§ **Problem**: Among the lines below, keep only those from the one containing "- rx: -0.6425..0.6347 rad" through the one containing "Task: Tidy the", and reproduce them exactly.

§ **Extracted material**:
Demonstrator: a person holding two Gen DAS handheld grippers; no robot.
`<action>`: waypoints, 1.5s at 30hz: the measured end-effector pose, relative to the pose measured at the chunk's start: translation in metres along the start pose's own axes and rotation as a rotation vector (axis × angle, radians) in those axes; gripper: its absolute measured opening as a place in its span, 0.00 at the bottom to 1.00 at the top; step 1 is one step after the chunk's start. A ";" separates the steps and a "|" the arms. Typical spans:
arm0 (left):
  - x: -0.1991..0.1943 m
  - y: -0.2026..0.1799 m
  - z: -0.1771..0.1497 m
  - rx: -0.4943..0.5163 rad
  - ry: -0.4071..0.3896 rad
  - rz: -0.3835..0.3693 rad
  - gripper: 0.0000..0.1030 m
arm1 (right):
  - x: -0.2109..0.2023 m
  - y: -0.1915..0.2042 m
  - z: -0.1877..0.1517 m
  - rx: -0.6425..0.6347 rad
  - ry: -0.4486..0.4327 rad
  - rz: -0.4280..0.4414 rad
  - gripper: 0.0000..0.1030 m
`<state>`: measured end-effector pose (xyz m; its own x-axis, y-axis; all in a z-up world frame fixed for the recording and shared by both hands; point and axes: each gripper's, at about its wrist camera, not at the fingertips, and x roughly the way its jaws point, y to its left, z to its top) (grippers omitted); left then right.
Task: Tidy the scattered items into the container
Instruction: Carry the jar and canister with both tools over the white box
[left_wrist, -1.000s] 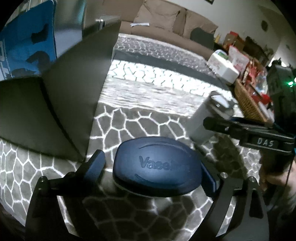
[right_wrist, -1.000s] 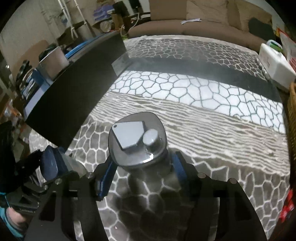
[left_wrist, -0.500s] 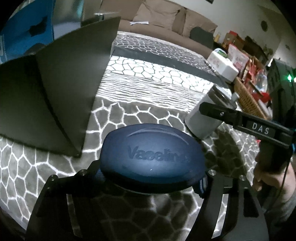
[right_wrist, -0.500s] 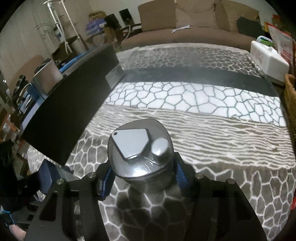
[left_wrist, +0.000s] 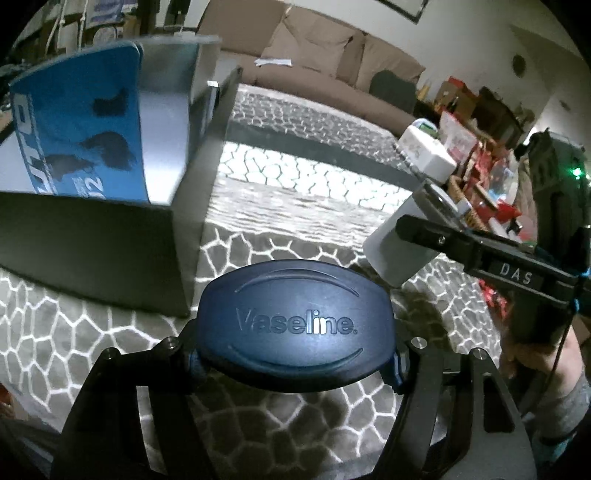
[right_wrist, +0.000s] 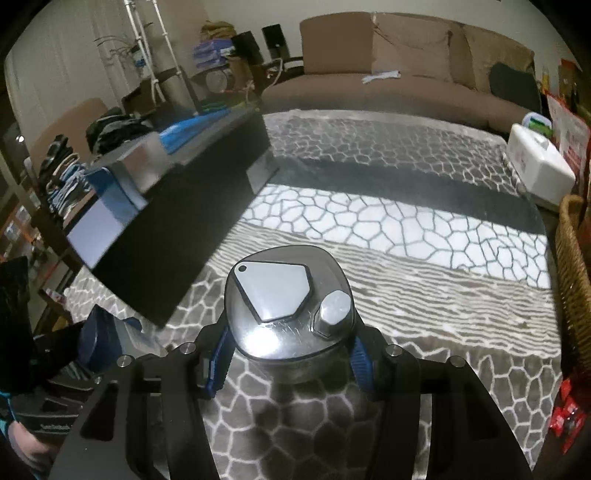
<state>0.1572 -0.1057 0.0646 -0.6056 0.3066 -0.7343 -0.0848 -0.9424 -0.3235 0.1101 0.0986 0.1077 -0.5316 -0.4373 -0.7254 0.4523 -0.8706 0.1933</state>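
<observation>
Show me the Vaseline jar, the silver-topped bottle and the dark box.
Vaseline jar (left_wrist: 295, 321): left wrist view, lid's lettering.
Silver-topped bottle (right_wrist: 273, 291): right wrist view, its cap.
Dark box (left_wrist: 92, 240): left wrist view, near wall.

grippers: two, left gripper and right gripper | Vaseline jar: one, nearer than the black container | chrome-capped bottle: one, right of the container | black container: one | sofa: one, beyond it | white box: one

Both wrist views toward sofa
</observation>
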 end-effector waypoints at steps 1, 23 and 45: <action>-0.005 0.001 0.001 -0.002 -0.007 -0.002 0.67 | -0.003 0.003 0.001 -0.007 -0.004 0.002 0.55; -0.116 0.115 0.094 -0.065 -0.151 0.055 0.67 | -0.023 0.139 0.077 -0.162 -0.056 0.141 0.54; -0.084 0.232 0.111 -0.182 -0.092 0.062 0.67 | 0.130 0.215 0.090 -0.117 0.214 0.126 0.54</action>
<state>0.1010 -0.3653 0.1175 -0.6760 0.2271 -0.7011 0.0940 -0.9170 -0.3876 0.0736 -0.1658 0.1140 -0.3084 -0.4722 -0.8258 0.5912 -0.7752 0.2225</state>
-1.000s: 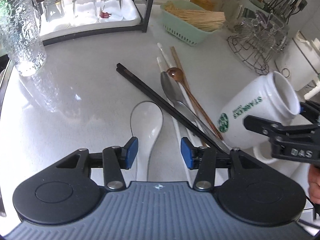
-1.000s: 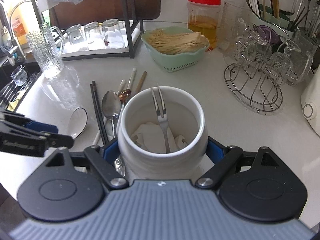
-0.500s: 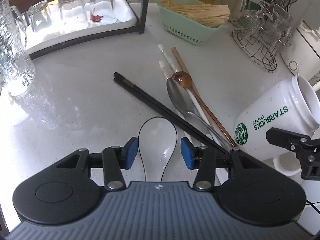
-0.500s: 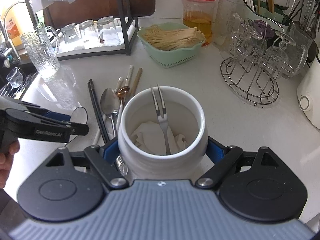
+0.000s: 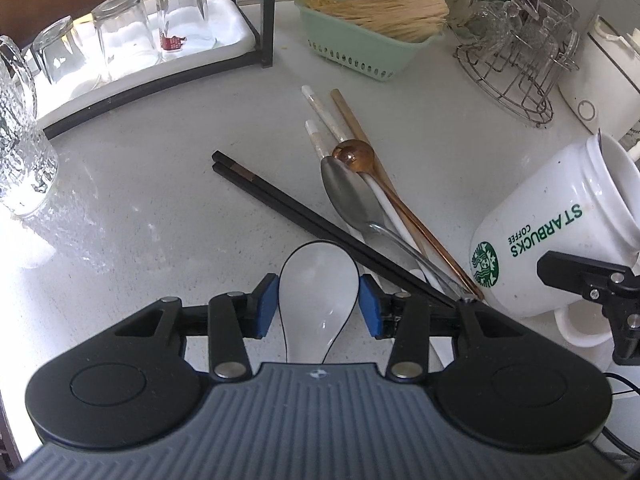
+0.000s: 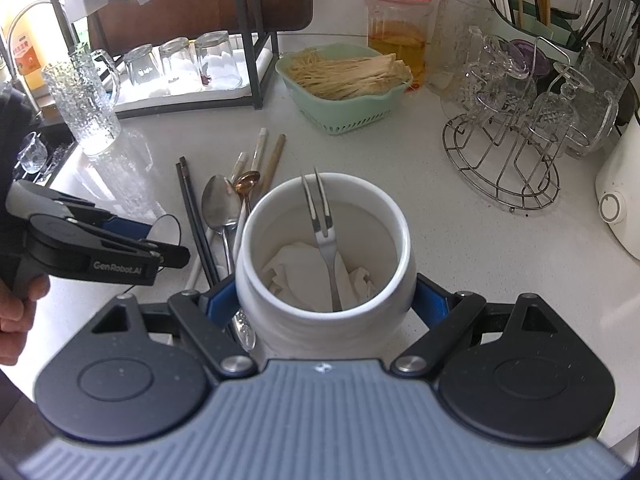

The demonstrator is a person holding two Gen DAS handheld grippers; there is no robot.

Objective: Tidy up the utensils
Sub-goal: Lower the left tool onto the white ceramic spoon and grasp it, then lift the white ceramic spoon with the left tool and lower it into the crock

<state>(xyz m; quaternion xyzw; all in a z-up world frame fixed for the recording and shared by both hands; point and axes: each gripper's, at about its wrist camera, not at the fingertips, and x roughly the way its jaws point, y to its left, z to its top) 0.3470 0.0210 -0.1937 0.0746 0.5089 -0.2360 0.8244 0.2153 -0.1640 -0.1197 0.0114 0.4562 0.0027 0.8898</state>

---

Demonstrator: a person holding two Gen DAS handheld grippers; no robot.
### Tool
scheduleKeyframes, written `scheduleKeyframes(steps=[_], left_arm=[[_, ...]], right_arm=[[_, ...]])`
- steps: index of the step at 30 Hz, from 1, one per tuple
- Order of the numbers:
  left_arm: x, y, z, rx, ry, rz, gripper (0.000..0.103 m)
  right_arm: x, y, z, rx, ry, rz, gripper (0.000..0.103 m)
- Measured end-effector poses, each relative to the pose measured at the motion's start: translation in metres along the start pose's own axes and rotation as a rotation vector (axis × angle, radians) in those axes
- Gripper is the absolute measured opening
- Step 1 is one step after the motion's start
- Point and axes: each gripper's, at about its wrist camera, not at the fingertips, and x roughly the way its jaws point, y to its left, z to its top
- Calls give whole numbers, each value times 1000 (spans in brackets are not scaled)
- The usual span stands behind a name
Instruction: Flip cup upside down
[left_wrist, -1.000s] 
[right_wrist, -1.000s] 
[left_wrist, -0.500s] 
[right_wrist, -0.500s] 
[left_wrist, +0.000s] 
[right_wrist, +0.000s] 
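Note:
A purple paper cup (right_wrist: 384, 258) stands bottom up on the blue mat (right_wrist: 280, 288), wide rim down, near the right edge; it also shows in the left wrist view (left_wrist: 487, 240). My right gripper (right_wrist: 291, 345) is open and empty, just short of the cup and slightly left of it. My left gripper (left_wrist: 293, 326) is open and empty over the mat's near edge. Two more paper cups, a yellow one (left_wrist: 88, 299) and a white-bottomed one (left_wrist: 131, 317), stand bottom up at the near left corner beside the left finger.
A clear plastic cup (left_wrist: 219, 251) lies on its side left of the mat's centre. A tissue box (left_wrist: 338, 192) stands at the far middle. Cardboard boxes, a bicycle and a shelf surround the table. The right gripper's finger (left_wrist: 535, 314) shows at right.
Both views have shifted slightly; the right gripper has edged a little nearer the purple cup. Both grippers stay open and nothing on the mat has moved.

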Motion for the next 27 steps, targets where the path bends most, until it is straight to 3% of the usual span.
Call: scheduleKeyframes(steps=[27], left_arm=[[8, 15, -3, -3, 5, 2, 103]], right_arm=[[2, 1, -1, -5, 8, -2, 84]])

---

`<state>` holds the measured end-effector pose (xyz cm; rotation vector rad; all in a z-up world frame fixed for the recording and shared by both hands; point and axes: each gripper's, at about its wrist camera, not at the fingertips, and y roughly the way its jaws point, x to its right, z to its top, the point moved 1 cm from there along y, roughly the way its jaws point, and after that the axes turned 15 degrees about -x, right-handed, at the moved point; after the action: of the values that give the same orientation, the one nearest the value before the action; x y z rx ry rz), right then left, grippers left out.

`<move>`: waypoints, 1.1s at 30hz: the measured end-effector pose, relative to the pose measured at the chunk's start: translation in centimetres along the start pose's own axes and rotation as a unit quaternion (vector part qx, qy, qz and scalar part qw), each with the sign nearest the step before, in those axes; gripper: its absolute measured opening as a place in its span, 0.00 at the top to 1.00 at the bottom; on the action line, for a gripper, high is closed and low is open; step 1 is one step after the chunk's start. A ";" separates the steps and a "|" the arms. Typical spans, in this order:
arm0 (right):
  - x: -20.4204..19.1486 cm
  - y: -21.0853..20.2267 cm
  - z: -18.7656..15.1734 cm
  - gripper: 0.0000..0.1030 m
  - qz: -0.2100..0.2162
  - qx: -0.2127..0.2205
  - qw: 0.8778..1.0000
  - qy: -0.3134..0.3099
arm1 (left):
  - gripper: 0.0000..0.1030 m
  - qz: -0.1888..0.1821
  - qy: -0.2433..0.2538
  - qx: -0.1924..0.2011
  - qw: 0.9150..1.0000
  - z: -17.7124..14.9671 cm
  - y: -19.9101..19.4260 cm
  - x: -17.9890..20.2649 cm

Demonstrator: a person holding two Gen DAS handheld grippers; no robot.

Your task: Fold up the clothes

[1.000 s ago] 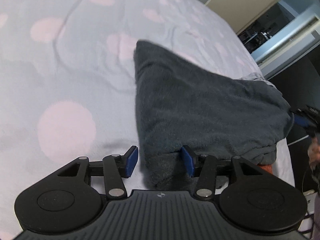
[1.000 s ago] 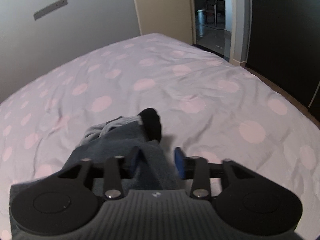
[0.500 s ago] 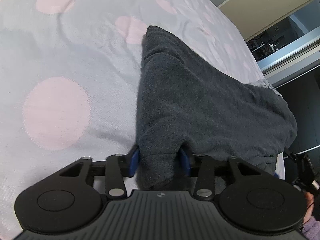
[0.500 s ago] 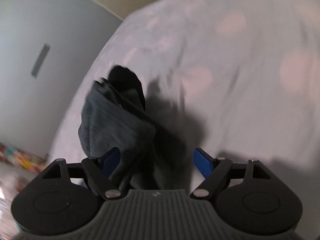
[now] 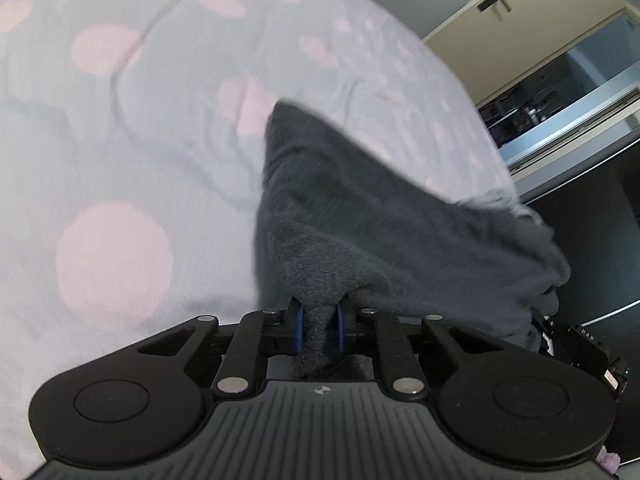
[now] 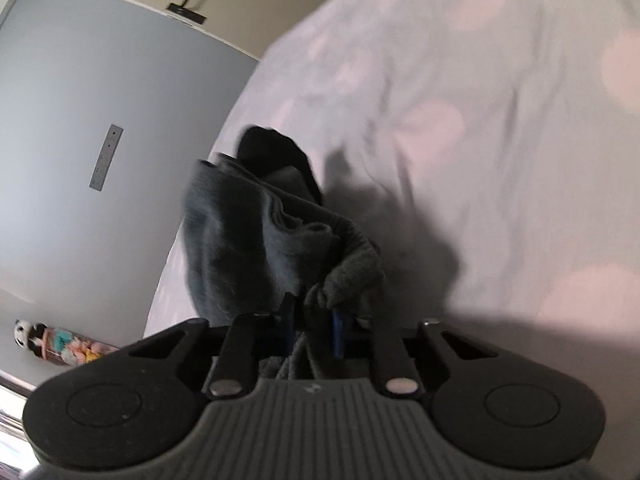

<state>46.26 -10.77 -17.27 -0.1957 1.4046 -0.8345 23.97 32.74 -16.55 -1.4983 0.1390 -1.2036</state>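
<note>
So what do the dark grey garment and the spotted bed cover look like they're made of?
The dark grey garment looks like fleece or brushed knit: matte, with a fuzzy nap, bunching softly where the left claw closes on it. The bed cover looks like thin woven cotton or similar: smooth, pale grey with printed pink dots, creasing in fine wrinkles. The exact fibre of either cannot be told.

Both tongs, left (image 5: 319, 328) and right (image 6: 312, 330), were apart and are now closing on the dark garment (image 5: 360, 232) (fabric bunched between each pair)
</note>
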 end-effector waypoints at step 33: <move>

§ **Written response**:
  - rx: -0.6425..0.6347 rad
  - ry: -0.4486..0.4327 rad
  - rz: -0.4280..0.4414 rad
  - gripper: 0.0000..0.1030 m
`<state>`: measured end-effector pose (xyz m; its own x-axis, y-axis; all in a z-up world frame fixed for the recording and shared by both hands; point and axes: each gripper's, at about its wrist camera, not at the fingertips, and x roughly the way its jaws point, y to its left, z to its top) (grippers omitted); left then right.
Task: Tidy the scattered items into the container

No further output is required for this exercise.